**GIVEN DATA**
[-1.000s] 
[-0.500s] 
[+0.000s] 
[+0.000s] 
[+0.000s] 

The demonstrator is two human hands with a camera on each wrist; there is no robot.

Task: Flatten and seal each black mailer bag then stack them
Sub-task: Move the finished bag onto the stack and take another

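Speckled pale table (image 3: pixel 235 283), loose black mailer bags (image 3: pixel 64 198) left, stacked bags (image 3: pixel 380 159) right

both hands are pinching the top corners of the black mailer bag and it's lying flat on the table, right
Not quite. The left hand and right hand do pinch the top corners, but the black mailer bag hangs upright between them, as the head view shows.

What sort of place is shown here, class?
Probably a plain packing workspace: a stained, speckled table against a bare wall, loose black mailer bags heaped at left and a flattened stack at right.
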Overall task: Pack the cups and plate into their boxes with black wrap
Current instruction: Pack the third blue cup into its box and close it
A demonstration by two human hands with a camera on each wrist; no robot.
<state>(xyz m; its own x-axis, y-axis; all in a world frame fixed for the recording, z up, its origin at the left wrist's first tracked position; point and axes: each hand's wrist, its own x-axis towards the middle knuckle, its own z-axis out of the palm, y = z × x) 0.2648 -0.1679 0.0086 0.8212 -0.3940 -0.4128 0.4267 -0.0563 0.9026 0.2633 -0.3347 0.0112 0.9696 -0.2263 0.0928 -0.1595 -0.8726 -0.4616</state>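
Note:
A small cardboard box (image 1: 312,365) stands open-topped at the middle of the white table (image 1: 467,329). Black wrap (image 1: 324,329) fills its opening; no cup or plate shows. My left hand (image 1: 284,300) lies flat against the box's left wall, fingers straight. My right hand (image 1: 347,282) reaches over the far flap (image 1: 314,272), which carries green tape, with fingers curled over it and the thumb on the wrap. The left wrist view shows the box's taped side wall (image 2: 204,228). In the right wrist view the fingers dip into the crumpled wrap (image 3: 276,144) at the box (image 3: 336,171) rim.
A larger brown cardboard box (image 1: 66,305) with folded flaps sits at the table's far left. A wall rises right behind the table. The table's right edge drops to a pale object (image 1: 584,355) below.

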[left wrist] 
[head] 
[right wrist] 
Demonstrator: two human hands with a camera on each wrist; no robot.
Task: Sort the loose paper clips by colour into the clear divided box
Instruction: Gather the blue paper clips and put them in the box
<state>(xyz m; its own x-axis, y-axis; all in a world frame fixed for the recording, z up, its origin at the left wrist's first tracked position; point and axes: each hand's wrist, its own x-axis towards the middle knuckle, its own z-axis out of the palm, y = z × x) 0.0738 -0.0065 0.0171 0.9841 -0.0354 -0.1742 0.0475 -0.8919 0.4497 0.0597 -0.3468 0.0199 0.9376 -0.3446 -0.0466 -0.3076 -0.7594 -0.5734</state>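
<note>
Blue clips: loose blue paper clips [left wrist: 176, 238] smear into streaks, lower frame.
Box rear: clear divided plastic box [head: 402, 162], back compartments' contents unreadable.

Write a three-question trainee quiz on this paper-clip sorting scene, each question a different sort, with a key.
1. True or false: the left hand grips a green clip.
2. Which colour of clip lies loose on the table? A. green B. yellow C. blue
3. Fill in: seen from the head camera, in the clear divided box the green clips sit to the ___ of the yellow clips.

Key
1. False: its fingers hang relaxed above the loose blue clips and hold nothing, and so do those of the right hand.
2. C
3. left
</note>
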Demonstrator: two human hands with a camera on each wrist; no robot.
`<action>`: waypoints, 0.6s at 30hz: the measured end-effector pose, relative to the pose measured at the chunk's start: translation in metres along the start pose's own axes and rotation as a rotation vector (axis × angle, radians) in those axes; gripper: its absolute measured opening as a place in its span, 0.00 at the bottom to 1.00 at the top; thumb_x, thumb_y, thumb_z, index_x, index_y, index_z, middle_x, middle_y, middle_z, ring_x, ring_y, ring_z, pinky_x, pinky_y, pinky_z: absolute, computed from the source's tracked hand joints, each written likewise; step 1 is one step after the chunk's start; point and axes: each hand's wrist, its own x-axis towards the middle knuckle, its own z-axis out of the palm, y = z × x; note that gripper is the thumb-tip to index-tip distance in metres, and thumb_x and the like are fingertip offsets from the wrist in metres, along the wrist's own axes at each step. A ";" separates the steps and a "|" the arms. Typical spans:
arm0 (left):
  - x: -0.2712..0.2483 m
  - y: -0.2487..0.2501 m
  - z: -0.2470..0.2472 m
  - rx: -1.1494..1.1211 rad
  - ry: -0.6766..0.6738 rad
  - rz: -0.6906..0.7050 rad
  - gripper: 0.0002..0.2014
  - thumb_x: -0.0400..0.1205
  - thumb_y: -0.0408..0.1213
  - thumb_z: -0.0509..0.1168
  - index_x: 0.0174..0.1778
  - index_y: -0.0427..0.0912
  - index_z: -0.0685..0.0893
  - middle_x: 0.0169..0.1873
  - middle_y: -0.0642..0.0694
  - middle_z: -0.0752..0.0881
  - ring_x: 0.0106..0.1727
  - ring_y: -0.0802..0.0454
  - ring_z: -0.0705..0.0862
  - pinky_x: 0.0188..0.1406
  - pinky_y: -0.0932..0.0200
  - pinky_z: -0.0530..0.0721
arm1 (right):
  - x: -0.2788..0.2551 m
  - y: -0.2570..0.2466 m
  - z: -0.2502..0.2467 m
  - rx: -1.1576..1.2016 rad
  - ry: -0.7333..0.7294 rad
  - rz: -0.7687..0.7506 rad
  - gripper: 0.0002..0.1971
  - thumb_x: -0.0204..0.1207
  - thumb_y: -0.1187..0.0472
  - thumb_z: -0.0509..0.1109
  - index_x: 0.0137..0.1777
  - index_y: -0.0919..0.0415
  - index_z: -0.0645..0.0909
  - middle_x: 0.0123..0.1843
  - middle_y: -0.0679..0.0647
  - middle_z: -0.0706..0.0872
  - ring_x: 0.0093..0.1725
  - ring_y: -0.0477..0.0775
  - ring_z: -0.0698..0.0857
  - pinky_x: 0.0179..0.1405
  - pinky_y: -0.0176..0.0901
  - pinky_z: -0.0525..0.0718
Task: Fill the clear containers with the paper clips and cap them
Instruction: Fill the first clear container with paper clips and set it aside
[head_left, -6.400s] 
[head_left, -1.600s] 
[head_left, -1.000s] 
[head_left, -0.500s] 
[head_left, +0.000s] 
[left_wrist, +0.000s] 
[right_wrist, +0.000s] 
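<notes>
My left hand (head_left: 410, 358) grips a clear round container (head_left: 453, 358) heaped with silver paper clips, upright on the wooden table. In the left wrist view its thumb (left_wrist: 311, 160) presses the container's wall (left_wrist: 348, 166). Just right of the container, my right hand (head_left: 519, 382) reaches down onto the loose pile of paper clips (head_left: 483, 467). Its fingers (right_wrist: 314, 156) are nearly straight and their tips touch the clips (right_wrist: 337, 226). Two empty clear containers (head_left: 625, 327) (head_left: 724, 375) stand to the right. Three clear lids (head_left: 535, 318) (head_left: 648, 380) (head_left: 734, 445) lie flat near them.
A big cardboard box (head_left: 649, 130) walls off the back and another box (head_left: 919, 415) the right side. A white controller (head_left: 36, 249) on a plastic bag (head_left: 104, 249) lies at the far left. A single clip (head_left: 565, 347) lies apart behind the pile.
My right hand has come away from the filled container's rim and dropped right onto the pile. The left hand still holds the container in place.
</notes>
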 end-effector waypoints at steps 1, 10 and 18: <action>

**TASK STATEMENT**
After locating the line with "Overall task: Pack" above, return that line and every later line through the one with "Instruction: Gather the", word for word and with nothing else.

**SOLUTION TO THE EXERCISE**
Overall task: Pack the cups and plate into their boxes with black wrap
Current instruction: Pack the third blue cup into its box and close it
A demonstration by two human hands with a camera on each wrist; no robot.
<state>(xyz m; its own x-axis, y-axis; all in a world frame fixed for the recording, z up, its origin at the left wrist's first tracked position; point and axes: each hand's wrist, its own x-axis towards the middle knuckle, its own z-axis out of the palm, y = z × x) 0.2648 -0.1679 0.0086 0.8212 -0.3940 -0.4128 0.4267 -0.0563 0.9026 0.2633 -0.3347 0.0112 0.9696 -0.2263 0.0928 -0.1595 -0.8726 -0.4616</state>
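Note:
A small cardboard box (image 1: 312,365) stands open-topped at the middle of the white table (image 1: 467,329). Black wrap (image 1: 324,329) fills its opening; no cup or plate shows. My left hand (image 1: 284,300) lies flat against the box's left wall, fingers straight. My right hand (image 1: 347,282) reaches over the far flap (image 1: 314,272), which carries green tape, with fingers curled over it and the thumb on the wrap. The left wrist view shows the box's taped side wall (image 2: 204,228). In the right wrist view the fingers dip into the crumpled wrap (image 3: 276,144) at the box (image 3: 336,171) rim.
A larger brown cardboard box (image 1: 66,305) with folded flaps sits at the table's far left. A wall rises right behind the table. The table's right edge drops to a pale object (image 1: 584,355) below.
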
[left wrist] 
[head] 
[right wrist] 
Demonstrator: two human hands with a camera on each wrist; no robot.
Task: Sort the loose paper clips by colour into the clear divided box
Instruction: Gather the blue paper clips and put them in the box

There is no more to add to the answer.